#### [Work required]
At the line that contains "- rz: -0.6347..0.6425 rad", begin setting down every line word for word, and stop after the last line of the listing.

#### [Stored data]
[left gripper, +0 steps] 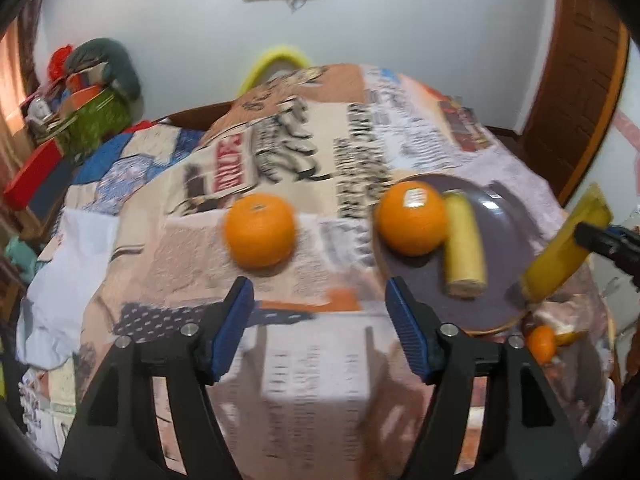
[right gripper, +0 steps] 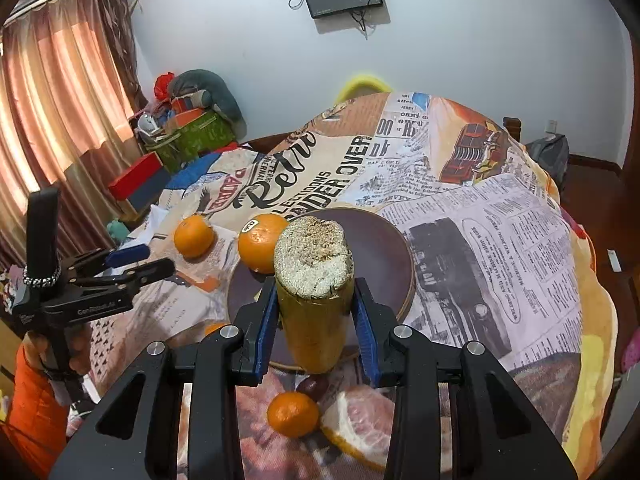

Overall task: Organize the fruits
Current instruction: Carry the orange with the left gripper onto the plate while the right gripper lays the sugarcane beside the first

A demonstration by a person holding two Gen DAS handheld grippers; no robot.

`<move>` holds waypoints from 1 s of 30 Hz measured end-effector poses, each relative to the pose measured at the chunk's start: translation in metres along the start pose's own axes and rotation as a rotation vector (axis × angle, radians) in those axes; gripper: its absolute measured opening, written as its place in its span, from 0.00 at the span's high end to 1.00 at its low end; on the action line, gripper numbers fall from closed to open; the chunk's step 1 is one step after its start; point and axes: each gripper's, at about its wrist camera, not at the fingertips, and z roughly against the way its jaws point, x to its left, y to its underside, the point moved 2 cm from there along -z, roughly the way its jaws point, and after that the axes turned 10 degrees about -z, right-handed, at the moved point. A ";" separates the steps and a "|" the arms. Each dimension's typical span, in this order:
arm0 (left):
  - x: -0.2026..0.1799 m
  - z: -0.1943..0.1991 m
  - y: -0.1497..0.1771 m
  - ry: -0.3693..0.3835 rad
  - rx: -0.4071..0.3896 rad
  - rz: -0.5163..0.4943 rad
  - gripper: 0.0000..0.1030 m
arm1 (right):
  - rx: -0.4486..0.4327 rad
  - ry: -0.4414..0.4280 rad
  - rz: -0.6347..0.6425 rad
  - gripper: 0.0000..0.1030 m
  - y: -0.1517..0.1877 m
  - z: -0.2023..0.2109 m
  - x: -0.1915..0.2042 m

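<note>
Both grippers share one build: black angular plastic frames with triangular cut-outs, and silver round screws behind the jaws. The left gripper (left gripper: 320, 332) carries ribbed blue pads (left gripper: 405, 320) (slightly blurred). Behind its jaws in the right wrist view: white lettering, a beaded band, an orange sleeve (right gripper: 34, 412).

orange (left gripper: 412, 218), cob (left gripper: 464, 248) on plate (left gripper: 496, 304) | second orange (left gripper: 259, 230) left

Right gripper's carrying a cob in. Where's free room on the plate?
Bare patch: the plate's far-right half, beyond the cob lying on it. Crowded: the left edge, where the stickered orange touches that cob. The held cob hangs over the near rim.
</note>
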 end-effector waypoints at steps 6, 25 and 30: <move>0.033 -0.024 0.004 0.013 0.043 0.077 0.26 | 0.031 0.009 0.013 0.68 -0.001 -0.020 0.001; 0.044 -0.093 -0.026 -0.045 0.079 0.048 0.37 | 0.049 0.004 0.010 0.68 -0.020 -0.053 -0.007; 0.036 -0.083 -0.026 -0.015 0.063 0.040 0.38 | 0.050 -0.005 -0.014 0.68 -0.023 -0.057 -0.011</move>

#### [Response to this task]
  - rz: -0.6347..0.6425 rad
  - gripper: 0.0000..0.1030 m
  - y: -0.1517..0.1877 m
  - z: -0.2023..0.2109 m
  - x: -0.1915..0.2042 m

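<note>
Both grippers share one build: black angular plastic frames with triangular cut-outs, and silver round screws behind the jaws. The left gripper (left gripper: 320, 332) carries ribbed blue pads (left gripper: 405, 320) (slightly blurred). Behind its jaws in the right wrist view: white lettering, a beaded band, an orange sleeve (right gripper: 34, 412).

orange (left gripper: 412, 218), cob (left gripper: 464, 248) on plate (left gripper: 496, 304) | second orange (left gripper: 259, 230) left

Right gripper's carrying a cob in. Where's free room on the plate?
Bare patch: the plate's far-right half, beyond the cob lying on it. Crowded: the left edge, where the stickered orange touches that cob. The held cob hangs over the near rim.
</note>
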 end-effector waypoints at steps 6, 25 and 30: <move>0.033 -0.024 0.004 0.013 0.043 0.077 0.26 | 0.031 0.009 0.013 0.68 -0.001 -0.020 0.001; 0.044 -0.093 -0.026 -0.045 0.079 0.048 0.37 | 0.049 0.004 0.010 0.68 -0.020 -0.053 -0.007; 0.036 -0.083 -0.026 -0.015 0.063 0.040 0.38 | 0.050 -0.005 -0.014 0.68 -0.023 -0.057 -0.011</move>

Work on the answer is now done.